The U.S. Navy yielded to calls from Black female sailors who complained that the texture of their hair made it difficult to comply with hairstyle regulations.
A change went into effect on July 11 that will permit female sailors to wear dredlock hairstyles, wider hair buns and ponytails while in uniform, the Associated Press reported. This accommodation makes the Navy more inclusive, Chief of Naval Operations Adm. John Richardson said.
Black women across the military’s branches have been challenged to comply with various appearance standards for female service members that were not written with them in mind.
The Marine Corps was the first service branch to allow locs and twists, according to the Marine Corps Times. It went into effect in December 2015 after Staff Sgt. Cherie Wright presented a persuasive research paper that examined multiple issues, from the psychological effects of the regulations on Black women to the expense of using harsh chemicals to straighten their hair to comply with the rules.
Change came to the Army in January 2017 after 1st Lt. Whennah Andrews, a District of Columbia National Guard, submitted an exception to the Army’s grooming policy request. It included a YouTube video on how locs could be worn appropriately while in uniform, the Army Times reported.

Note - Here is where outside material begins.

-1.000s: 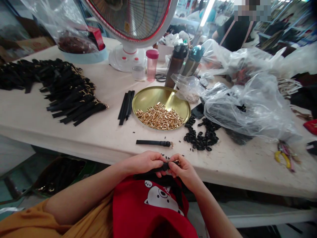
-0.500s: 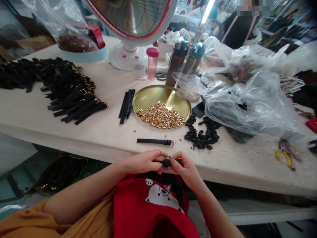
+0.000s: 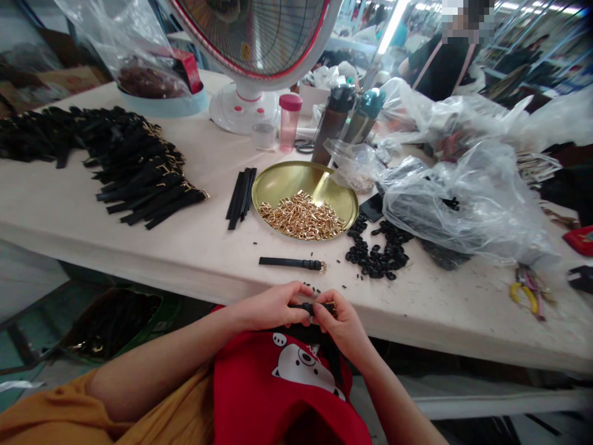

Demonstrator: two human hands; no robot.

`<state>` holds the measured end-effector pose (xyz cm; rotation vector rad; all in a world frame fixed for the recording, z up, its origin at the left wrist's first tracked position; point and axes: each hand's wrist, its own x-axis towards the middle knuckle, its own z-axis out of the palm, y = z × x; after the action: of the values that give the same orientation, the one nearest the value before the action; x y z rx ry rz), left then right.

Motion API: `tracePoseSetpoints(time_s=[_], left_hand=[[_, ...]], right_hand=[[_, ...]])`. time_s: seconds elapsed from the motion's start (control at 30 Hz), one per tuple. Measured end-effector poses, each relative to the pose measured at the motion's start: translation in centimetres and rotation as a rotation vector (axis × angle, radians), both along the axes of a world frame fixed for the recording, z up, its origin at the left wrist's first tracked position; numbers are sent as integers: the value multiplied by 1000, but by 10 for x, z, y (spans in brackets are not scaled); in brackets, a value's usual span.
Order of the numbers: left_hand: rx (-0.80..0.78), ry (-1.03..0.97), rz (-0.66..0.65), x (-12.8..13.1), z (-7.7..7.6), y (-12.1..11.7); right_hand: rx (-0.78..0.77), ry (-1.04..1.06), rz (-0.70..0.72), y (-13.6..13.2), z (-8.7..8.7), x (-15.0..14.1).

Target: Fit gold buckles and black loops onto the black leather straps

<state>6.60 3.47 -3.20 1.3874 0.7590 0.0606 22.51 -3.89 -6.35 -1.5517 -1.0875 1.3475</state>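
I'm gripping a black leather watch strap with my left hand and right hand, fingers closed on it, just off the counter's front edge. A second strap is lying beyond them, below a brass tray.

No legible text anywhere, quick check. The red cloth on the lap bore only a printed white bear (no lettering seen), and any marks on the red card were too small to read.
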Motion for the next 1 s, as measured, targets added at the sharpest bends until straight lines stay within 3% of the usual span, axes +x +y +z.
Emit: tracePoseSetpoints(time_s=[0.13,0.33,0.43,0.6,0.67,0.83,1.0], left_hand=[[-33,4,-22,-3,8,2],[-81,-25,-40,3,8,0],[-25,17,-58,4,7,2],[110,147,-198,-3,7,11],[136,151,-185,-4,5,11],[133,171,-127,1,-6,7],[86,147,-187,-2,-5,7]], right_hand=[[-25,64,41,0,3,1],[-57,138,138,-5,4,4],[-49,109,93,-5,0,4],[9,-6,-86,0,-5,-1],[18,-29,-106,2,-4,-3],[17,-68,-105,0,-3,-3],[11,-40,1,-4,-3,1]])
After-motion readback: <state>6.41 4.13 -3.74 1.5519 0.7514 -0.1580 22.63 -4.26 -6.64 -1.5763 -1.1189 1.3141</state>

In the Navy, Capt. Thurraya Kent was a senior member of a working group that recommended the changes that came into effect on Wednesday. Kent’s hair had been an issue during her 26 years in the Navy. In at least one instance early in her career, a superior officer ordered Kent to take out her braids, even though they complied with grooming standards of that time.
“Because of the texture of my hair, it stood straight up. It was a very embarrassing moment that stays with you,” she told the AP.